◆ WHAT YOU HAVE TO DO ◆
Exact copy, no pictures: return all the records as they stand.

(Records from a collection)
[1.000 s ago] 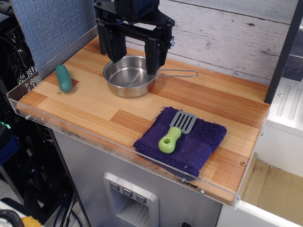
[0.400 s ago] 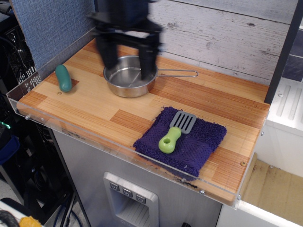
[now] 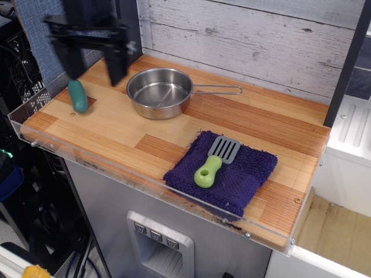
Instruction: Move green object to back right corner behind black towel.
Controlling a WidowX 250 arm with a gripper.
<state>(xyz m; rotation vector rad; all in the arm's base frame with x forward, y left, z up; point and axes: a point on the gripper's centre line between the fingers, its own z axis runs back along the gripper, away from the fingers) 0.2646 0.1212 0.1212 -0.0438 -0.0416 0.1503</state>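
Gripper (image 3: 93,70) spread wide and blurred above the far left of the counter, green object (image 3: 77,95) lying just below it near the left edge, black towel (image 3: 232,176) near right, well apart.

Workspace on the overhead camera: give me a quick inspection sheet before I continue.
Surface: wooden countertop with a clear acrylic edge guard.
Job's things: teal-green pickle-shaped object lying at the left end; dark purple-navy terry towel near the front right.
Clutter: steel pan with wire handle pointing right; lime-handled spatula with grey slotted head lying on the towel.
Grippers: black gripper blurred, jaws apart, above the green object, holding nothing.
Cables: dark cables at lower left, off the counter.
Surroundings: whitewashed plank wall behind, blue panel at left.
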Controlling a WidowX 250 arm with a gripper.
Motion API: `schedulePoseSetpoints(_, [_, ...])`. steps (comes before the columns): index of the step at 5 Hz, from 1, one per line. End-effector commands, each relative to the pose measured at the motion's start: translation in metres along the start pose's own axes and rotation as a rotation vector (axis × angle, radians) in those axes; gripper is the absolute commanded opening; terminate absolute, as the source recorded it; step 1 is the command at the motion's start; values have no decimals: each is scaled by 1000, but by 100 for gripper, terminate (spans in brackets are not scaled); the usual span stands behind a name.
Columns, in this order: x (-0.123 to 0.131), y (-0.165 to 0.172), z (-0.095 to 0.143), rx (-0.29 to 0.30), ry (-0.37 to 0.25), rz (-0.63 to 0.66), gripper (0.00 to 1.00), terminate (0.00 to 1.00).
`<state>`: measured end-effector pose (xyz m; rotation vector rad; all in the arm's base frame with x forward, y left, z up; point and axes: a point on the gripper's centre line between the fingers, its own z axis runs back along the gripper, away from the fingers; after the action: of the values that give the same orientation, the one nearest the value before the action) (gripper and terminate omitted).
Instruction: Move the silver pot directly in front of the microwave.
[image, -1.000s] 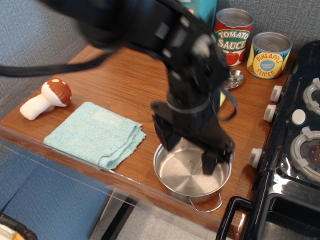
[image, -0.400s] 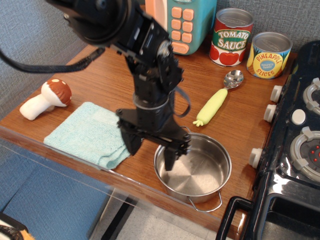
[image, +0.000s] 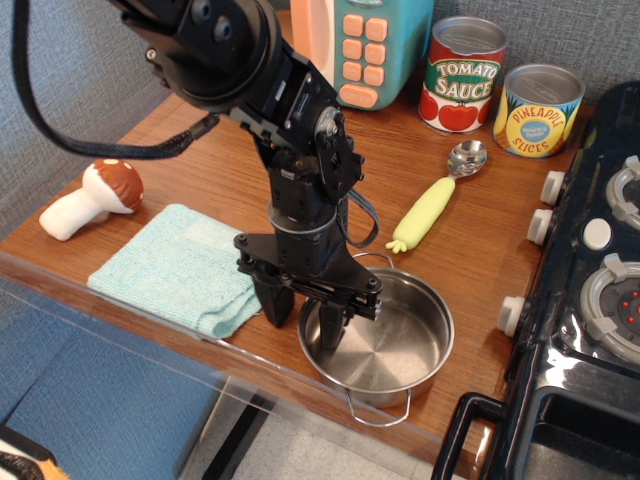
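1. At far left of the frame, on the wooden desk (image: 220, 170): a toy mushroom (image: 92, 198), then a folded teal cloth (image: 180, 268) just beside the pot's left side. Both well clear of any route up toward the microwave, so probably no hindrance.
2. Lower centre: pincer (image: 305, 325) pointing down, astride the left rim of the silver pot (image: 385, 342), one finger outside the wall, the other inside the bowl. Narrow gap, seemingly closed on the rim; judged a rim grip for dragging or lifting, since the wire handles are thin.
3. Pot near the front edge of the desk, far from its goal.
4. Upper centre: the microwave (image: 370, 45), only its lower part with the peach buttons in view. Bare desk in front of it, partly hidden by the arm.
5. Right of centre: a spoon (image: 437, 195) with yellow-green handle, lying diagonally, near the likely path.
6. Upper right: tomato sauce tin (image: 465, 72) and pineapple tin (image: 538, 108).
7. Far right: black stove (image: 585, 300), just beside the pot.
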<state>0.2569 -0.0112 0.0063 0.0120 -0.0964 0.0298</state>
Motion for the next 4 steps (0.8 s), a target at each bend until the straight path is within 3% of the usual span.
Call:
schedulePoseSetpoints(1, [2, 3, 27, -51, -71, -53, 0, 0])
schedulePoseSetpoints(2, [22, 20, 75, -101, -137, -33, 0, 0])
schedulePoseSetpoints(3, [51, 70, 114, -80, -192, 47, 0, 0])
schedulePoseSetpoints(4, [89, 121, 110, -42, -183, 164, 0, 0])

◆ ANSWER BELOW ◆
[1.000 s ago] 
[0.400 s ago] 
[now] 
Instruction: Move green object to back right corner behind black towel.
Controlling a WidowX 250 arm with a gripper.
<state>(xyz m; rotation vector rad; all in the arm's base frame with x forward, y left, z up; point and axes: a point on the gripper's centre line between the fingers, its own z axis runs back along the gripper, away from the fingers) 0.2646 0.1212 0.1212 -0.0438 -0.0416 0.1503</state>
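Gripper (image 3: 93,70) spread wide and blurred above the far left of the counter, green object (image 3: 77,95) lying just below it near the left edge, black towel (image 3: 232,176) near right, well apart.

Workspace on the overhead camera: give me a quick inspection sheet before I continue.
Surface: wooden countertop with a clear acrylic edge guard.
Job's things: teal-green pickle-shaped object lying at the left end; dark purple-navy terry towel near the front right.
Clutter: steel pan with wire handle pointing right; lime-handled spatula with grey slotted head lying on the towel.
Grippers: black gripper blurred, jaws apart, above the green object, holding nothing.
Cables: dark cables at lower left, off the counter.
Surroundings: whitewashed plank wall behind, blue panel at left.
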Controlling a WidowX 250 arm with a gripper.
Motion API: `schedulePoseSetpoints(_, [_, ...])`. steps (comes before the columns): index of the step at 5 Hz, from 1, one per line. End-effector commands, each relative to the pose measured at the motion's start: translation in metres along the start pose's own axes and rotation as a rotation vector (axis × angle, radians) in those axes; gripper is the absolute commanded opening; terminate absolute, as the source recorded it; step 1 is the command at the motion's start; values have no decimals: each is scaled by 1000, but by 100 for gripper, terminate (spans in brackets are not scaled); the usual span stands behind a name.
Columns, in this order: x (-0.123 to 0.131), y (-0.165 to 0.172), z (-0.095 to 0.143), rx (-0.29 to 0.30), ry (-0.37 to 0.25), rz (-0.63 to 0.66), gripper (0.00 to 1.00), terminate (0.00 to 1.00).
`<state>`: measured end-effector pose (xyz m; rotation vector rad; all in the arm's base frame with x forward, y left, z up; point and axes: a point on the gripper's centre line between the fingers, its own z axis runs back along the gripper, away from the fingers; after the action: of the values that give the same orientation, the one nearest the value before the action) (gripper and terminate omitted).
Instruction: Move the silver pot directly in front of the microwave.
[image, -1.000s] 
[image, -0.400s] 
[image, +0.000s] 
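1. At far left of the frame, on the wooden desk (image: 220, 170): a toy mushroom (image: 92, 198), then a folded teal cloth (image: 180, 268) just beside the pot's left side. Both well clear of any route up toward the microwave, so probably no hindrance.
2. Lower centre: pincer (image: 305, 325) pointing down, astride the left rim of the silver pot (image: 385, 342), one finger outside the wall, the other inside the bowl. Narrow gap, seemingly closed on the rim; judged a rim grip for dragging or lifting, since the wire handles are thin.
3. Pot near the front edge of the desk, far from its goal.
4. Upper centre: the microwave (image: 370, 45), only its lower part with the peach buttons in view. Bare desk in front of it, partly hidden by the arm.
5. Right of centre: a spoon (image: 437, 195) with yellow-green handle, lying diagonally, near the likely path.
6. Upper right: tomato sauce tin (image: 465, 72) and pineapple tin (image: 538, 108).
7. Far right: black stove (image: 585, 300), just beside the pot.
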<state>0.2569 -0.0112 0.0063 0.0120 -0.0964 0.0298</state>
Motion for the next 4 steps (0.8 s), a target at each bend until the straight path is within 3% of the usual span.
Call:
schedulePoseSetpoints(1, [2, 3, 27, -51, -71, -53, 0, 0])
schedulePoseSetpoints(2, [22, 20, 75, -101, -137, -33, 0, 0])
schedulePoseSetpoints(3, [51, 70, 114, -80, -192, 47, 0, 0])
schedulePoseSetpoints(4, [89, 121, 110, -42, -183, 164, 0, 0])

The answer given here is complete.